En renvoyant Onésime à Philémon, Paul lui fait prendre un risque très sérieux puisque l’esclavage fait partie de la loi et que Philémon a droit de vie et de mort sur son esclave. Paul sait bien que la relation esclave/maître est en contradiction totale avec l’idéal chrétien de fraternité universelle… Il aurait pu, et c’était d’ailleurs son souhait, garder Onésime à son service et ne rien dire à Philémon… il écrit : « Je l’aurais volontiers gardé auprès de moi, pour qu’il me rende des services en ton nom, à moi qui suis en prison à cause de l’Évangile. » Cependant Paul, bien qu’il connaisse la foi chrétienne du propriétaire légal d’Onésime, ne veut rien faire sans son accord… Il lui écrit : « je n’ai rien voulu faire sans ton accord, pour que tu accomplisses ce qui est bien, non par contrainte mais de ton plein gré.»
Paul toutefois invite Philémon à discerner la décision qu’il prendra non plus seulement, comme il en aurait le plein droit, selon la loi des hommes, mais « à la mesure de sa foi de chrétien ».
Il écrit : « Si Onésime a été éloigné de toi pendant quelque temps, c’est peut-être pour que tu le retrouves définitivement, non plus comme un esclave, mais, mieux qu’un esclave, comme un frère bien-aimé ! »
Le propos de Paul n’est pas de faire une leçon de morale à Philémon mais de l’aider à discerner le bon comportement face à une loi qui l’autoriserait à faire des choses contraires à ce que lui dicte sa foi…
Nous sommes ici au cœur même des questions que les chrétiens d’aujourd’hui ont et auront de plus en plus à se poser face à des lois officiellement enregistrées qui entrent en contradiction avec leurs convictions les plus profondes.
Il n’est plus possible pour un chrétien aujourd’hui de s’appuyer sur le socle de la loi officielle pour garantir l’authenticité chrétienne de son comportement. On ne peut plus dire : « c’est légal je suis donc sûr de ne pas me tromper !… » C’est un très grand défi pour les générations montantes et une lourde responsabilité pour les parents et éducateurs chrétiens d’aujourd’hui… Saint Paul écrira un jour aux Corinthiens : «”Tout est permis”, dit-on, mais je dis : “Tout n’est pas bon.” “Tout est permis”, mais tout n’est pas constructif. » (1 Cor 10, 23)

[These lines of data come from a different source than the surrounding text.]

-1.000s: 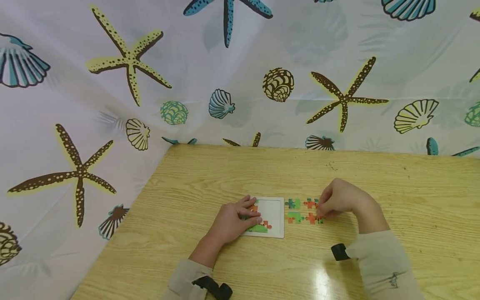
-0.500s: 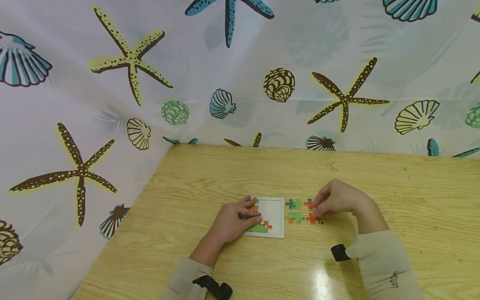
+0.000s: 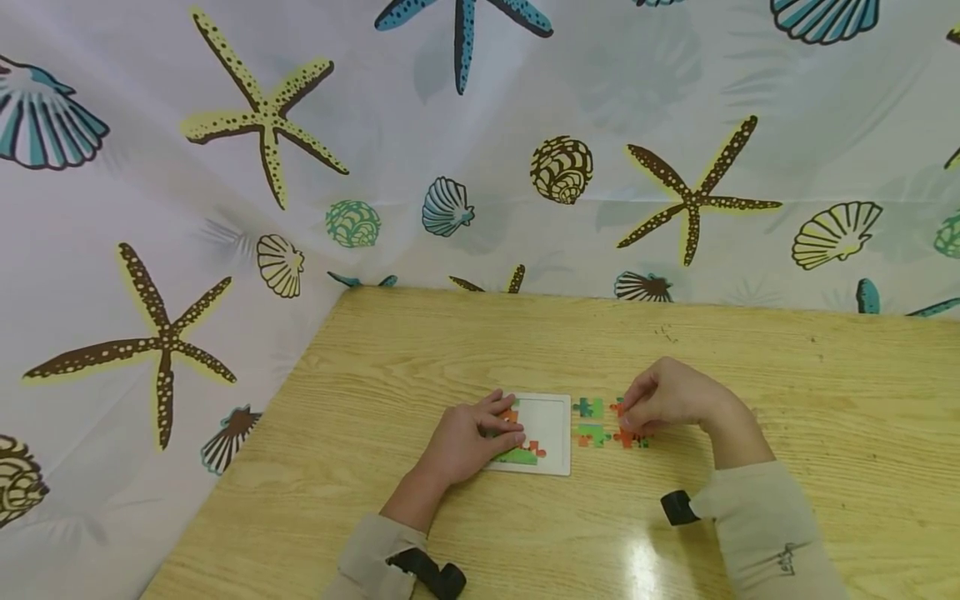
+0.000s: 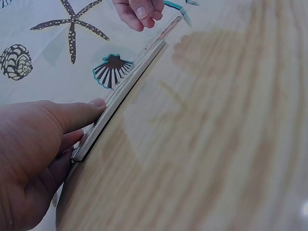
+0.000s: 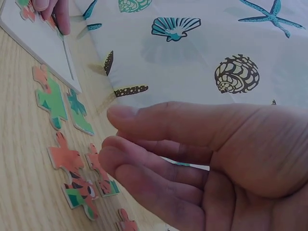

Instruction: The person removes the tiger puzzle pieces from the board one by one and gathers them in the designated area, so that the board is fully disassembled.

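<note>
Right hand (image 3: 675, 395), fingers loosely bent and empty, has shifted toward nine o'clock above loose pieces (image 3: 592, 435); left hand (image 3: 468, 437) spread across puzzle board (image 3: 549, 421). Nothing lifted yet.

Saw a thin white puzzle tray (image 3: 557, 433) lying flat on the wood-grain table (image 3: 525, 533), with its left part largely hidden. Found orange and green inlaid pieces (image 3: 517, 457) along its left and lower sides, with bare white backing toward the upper right. Noticed loose green pieces (image 5: 54, 101) just beside its right edge, one patched with dark green, another with orange at one end. Noted loose orange pieces (image 5: 67, 156) farther right, lying flat, knobbed, partly green and black-marked in places.
</note>
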`<state>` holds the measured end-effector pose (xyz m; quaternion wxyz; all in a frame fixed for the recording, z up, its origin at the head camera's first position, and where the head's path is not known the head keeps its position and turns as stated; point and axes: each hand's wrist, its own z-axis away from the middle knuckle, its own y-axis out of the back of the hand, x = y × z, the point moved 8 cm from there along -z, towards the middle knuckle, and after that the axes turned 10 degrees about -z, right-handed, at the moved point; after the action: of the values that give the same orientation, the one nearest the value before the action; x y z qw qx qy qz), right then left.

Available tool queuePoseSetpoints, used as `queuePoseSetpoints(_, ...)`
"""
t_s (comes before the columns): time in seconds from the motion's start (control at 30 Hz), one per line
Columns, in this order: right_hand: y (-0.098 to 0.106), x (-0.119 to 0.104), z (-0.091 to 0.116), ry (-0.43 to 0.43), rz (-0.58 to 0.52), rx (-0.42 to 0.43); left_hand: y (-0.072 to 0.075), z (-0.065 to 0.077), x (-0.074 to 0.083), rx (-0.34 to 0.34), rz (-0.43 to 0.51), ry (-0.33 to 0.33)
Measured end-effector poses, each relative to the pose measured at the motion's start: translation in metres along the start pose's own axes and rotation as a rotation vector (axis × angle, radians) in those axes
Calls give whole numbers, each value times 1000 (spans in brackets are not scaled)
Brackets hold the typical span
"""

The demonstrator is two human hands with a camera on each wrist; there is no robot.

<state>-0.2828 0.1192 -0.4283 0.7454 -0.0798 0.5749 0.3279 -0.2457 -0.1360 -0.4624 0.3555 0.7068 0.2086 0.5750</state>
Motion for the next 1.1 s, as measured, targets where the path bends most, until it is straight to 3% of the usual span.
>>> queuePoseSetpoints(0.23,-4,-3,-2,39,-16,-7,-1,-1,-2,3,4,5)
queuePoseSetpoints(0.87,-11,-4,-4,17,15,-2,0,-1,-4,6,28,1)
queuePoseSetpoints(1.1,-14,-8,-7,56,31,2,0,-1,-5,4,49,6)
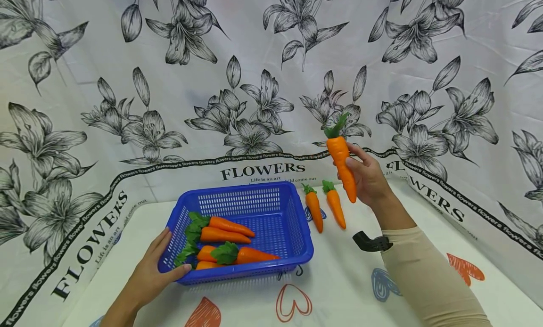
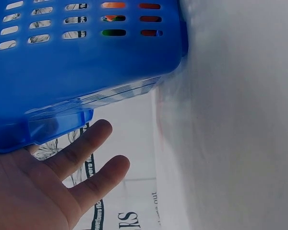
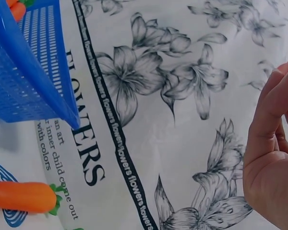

Être chrétien c’est exigeant et cela le sera probablement davantage dans les années qui viennent… C’est pourquoi il est bon de calculer quelles sont nos forces comme celui qui veut bâtir une tour ou le roi qui part à la guerre dont Jésus nous parlait dans l’Évangile tout à l’heure… Car, nous dit Jésus, « Celui qui ne porte pas sa croix pour marcher à ma suite ne peut pas être mon disciple. …/… Celui d’entre vous qui ne renonce pas à tout ce qui lui appartient ne peut pas être mon disciple… »
En cette période de rentrée, mais aussi en cette période où notre pays vote des lois sur ce qui est permis ou non dans le domaine de la procréation… « Apprends-nous, Seigneur, la vraie mesure de nos jours : que nos cœurs pénètrent la sagesse et apprends-nous ce qui te plaît… »
Bonne rentrée à tous.
[1] Xavier Emmanuelli, l’homme n’est pas la mesure de l’homme, Presses de la renaissance, 1999.